Insurance Co. of N. Am. v. AMERICAN ECONOMY INS., CIV-90-323-A.

Decision Date28 September 1990
Docket NumberNo. CIV-90-323-A.,CIV-90-323-A.
Citation746 F. Supp. 59
PartiesINSURANCE COMPANY OF NORTH AMERICA, Plaintiff, v. AMERICAN ECONOMY INSURANCE COMPANY, Defendant.
CourtU.S. District Court — Western District of Oklahoma

Tom E. Mullen, Fenton, Fenton, Smith, Reneau & Moon, Oklahoma City, Okl., for plaintiff.

Ronald L. Walker, Connie M. Bryan, McKinney, Stringer & Webster, P.C., Oklahoma City, Okl., for defendant.

ORDER

ALLEY, District Judge.

Before the Court are cross-motions for summary judgment, and each party has responded to the other's motion. After review of the relevant law and briefs of counsel, the Court now partially grants plaintiff's motion and denies defendant's motion for the following reasons.

Background

This lawsuit stems from an underlying case that was settled. Plaintiff paid $1,500,000 to Bill and Joann Russell, who were injured when a horse trailer came loose from a Chevy Blazer driven by Jesse Clement. The Blazer was owned by Riffel-Roberson, a professional corporation. The Russells sued Clement (among others), and plaintiff settled for the $1,500,000 figure.1

At the time of the accident, Clement was insured by two of plaintiff's policies and one of defendant's. Plaintiff's first policy has limits of $500,000 and is agreed by the parties to be primary. That policy is therefore not in dispute, and the issue is the priority between plaintiff's second policy and defendant's policy.

Defendant's policy has limits of $300,000 liability for any auto that Clement drives. The "other insurance" clause of defendant's policy makes the insurance primary if Clement drives a car he owns, but excess if Clement drives a car he does not own, as he was when the Russells were injured. This policy states that when it covers on the same basis as another policy, it will pay its share on a determined proportionate basis. Defendant's policy contains provisions for other auto-related coverage such as uninsured motorist, collision, and comprehensive coverage. The annual premium for this policy from September 1, 1987 to September 1, 1988 was $8,651.00.

Plaintiff's second policy is titled "Excess Blanket Catastrophe Liability Policy," and has limits of $2,000,000, with a retained limit of $10,000 and an annual premium of approximately $2,800. The catastrophe policy requires maintenance of underlying insurance and insures against ultimate net loss in excess of the stated retained limit. Besides personal injury, the catastrophe policy also covers property damage and "advertising injury," which is defined to include libel, slander, defamation, infringement of copyright, title or slogan, piracy, unfair competition, idea misappropriation or invasion of rights of privacy, arising out of the insured's advertising activities. This policy has an "other insurance" clause providing that the policy is excess if any other collectible insurance is available, and that the policy will not contribute with any other insurance.

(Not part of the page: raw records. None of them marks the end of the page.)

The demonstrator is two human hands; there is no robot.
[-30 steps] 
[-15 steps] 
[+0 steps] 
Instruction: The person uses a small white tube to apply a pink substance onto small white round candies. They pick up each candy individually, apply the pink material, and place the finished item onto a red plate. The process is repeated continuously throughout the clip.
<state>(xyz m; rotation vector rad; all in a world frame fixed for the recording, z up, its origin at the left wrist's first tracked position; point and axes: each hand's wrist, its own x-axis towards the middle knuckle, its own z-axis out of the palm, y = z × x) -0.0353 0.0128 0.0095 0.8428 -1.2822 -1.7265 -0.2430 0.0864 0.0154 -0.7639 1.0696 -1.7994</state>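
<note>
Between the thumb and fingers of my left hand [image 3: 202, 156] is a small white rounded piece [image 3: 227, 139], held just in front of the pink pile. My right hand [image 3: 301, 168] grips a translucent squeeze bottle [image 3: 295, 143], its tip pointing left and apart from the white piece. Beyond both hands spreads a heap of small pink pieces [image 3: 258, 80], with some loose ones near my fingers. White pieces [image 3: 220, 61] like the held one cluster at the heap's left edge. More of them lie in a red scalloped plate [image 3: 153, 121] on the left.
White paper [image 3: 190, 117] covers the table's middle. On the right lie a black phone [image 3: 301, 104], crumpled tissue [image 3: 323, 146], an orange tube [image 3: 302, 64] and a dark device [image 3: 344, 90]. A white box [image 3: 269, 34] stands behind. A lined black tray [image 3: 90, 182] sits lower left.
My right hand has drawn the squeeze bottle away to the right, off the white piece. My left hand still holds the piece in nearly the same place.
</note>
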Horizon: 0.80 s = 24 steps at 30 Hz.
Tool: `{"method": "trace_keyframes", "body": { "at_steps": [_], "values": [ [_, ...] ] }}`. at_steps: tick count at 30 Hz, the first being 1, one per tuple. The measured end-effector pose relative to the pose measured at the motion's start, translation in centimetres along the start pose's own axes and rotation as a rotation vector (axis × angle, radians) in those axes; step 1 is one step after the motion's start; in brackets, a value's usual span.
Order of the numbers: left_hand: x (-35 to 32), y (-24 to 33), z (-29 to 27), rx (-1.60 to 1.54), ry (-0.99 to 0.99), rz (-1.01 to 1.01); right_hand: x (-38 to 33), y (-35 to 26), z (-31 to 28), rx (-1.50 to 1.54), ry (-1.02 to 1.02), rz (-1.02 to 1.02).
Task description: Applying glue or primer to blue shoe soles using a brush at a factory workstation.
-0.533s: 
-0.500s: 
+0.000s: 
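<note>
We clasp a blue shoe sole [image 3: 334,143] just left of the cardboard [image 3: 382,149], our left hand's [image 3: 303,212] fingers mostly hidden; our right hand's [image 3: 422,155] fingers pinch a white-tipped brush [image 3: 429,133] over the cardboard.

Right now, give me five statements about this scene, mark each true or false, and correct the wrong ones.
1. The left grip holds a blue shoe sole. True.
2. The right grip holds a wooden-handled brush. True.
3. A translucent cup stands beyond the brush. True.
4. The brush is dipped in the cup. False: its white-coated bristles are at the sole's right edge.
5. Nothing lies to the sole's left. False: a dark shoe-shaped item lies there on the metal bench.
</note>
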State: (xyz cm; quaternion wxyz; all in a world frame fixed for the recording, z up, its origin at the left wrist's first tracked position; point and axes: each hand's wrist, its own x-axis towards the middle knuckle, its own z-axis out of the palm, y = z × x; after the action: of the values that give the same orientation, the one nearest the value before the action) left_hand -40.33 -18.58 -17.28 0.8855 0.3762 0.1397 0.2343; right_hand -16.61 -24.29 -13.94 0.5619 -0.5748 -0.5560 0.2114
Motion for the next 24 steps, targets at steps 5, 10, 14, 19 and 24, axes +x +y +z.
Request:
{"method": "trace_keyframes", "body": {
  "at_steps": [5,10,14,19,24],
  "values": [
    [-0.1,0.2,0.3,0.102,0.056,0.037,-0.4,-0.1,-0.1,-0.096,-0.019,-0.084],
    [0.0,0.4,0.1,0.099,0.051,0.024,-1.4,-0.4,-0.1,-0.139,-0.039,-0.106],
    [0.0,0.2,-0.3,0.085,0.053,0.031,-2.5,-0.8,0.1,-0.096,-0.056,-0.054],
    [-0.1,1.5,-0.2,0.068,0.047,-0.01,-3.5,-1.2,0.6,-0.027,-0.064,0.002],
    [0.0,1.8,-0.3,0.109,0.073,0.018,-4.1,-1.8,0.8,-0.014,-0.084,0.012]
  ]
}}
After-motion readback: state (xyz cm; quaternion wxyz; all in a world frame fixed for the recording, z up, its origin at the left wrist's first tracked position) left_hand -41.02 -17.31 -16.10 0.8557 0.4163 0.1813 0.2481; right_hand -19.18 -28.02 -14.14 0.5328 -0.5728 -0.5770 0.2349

Plaintiff's position is that its policy is a true umbrella or excess policy and should be third in order, and that an "excess clause" in an otherwise primary policy such as defendant's cannot defeat the true nature of an excess policy such as plaintiff's. In response, defendant argues that plaintiff's policy is "closer to the risk" because it insured an owned vehicle, while defendant's policy insured a non-owned vehicle. In the alternative, defendant argues that it should only pay a pro rata share if the Court determines the excess clauses in defendant's policy and plaintiff's second policy are mutually repugnant.

Defendant further argues that the legal basis for plaintiff's claim is equitable subrogation, which should be barred due to plaintiff's conduct in the settlement of the underlying case and plaintiff's voluntary payment of the full amount of the settlement.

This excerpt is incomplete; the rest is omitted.